How To Get Your OpenAi Api Key?
- Create an OpenAI account
- Verify your account
- Log into your account
- Navigate to the API section.
- Generate a new API key.
- Copy That Key And Replace With This [your-openai-api-key]
You Will Get 5$ Free Api credit on New Openai Account
So That’s it Just Save Your Files And Its Time To Run Our App. Use following command To Run Our App :
Run the following command in Terminal To Run App :
streamlit run app.py
How Chat with a Website App Going to Work?

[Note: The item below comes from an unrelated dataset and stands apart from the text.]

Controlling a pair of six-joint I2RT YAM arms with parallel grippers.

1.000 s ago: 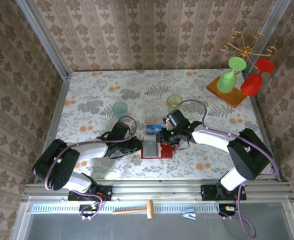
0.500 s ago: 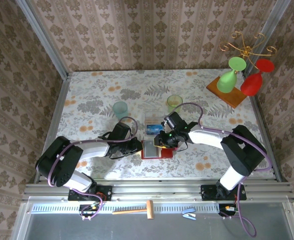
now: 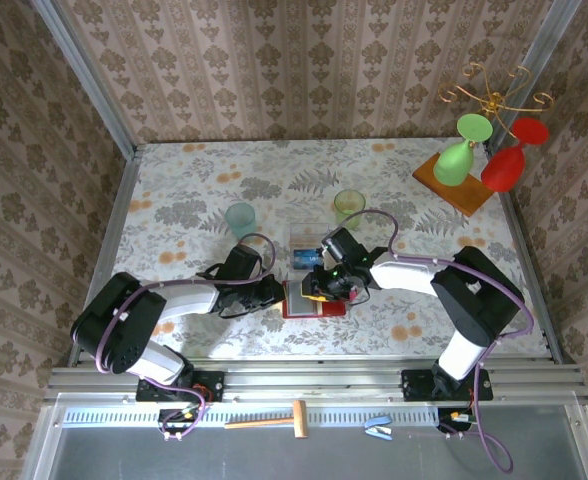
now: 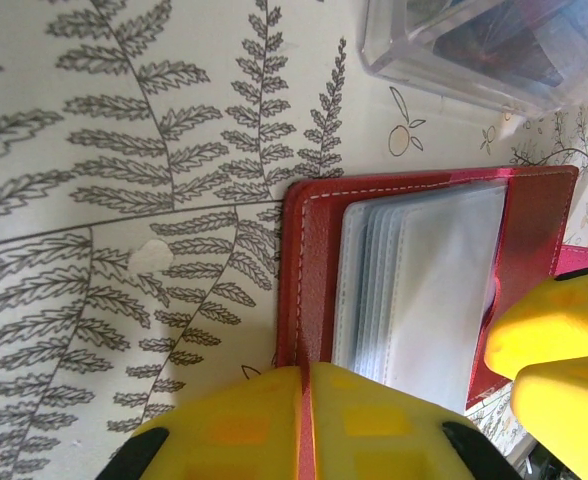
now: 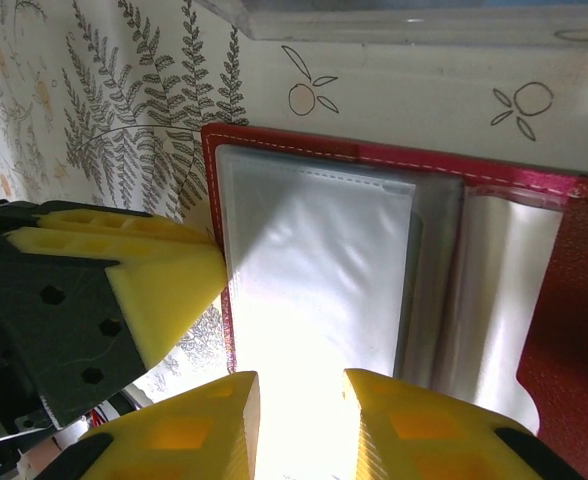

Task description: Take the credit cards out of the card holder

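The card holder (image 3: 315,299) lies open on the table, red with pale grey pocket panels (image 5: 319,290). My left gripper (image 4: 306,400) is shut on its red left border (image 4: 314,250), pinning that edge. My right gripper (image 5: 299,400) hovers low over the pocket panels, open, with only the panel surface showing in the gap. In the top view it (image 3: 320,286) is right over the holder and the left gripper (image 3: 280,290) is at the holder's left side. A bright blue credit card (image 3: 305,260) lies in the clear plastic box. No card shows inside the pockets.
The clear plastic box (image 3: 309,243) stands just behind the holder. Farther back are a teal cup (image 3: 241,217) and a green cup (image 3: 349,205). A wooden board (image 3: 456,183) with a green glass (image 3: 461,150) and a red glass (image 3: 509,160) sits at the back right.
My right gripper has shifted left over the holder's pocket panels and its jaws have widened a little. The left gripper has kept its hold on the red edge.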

- You provide the website URL: You input the link to the website you want to analyze.
- The chatbot processes the website: The chatbot uses its AI capabilities to read, analyze, and understand the website’s content, including text, images, and structure.
- You ask your questions: You can then ask the chatbot questions about the website, such as:
- What is the main topic of this website?
- The chatbot answers your questions: Based on its analysis of the website, the chatbot provides you with informative answers to your questions
Features Of Chat with a Website Bot?
- Information extraction: Extracting key details like facts, figures, dates, and contact information based on your questions.
- Summarization: Providing concise summaries of the website’s content to save you time and highlight key points.
Conclusion :
You can Use This Code For Anything And Also you can Scale It and Convert it into Saas Business As you Choice. So But Some Website Might Be Blocked But it Works With Most Of Sites.